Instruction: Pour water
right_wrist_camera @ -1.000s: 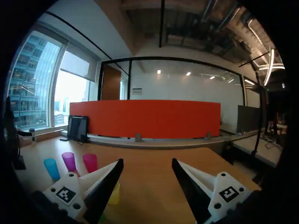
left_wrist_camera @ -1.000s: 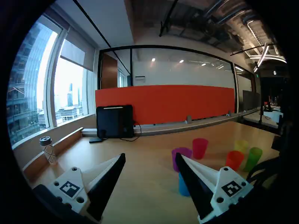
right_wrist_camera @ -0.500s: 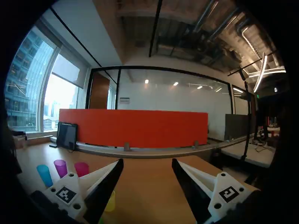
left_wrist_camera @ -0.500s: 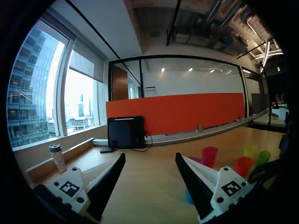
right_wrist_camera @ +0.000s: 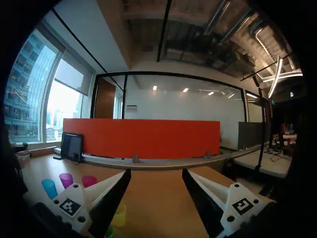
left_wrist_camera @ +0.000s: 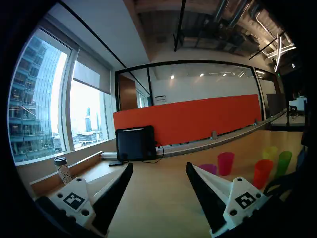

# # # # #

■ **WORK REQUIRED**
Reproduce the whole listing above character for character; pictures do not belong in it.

■ **ANSWER TO THE EXERCISE**
Instruction: Pour water
right_wrist_camera @ -1.000s: 
left_wrist_camera @ -1.000s: 
right_wrist_camera @ -0.500s: 
left_wrist_camera @ -0.500s: 
right_wrist_camera @ +0.000s: 
left_wrist_camera @ +0.000s: 

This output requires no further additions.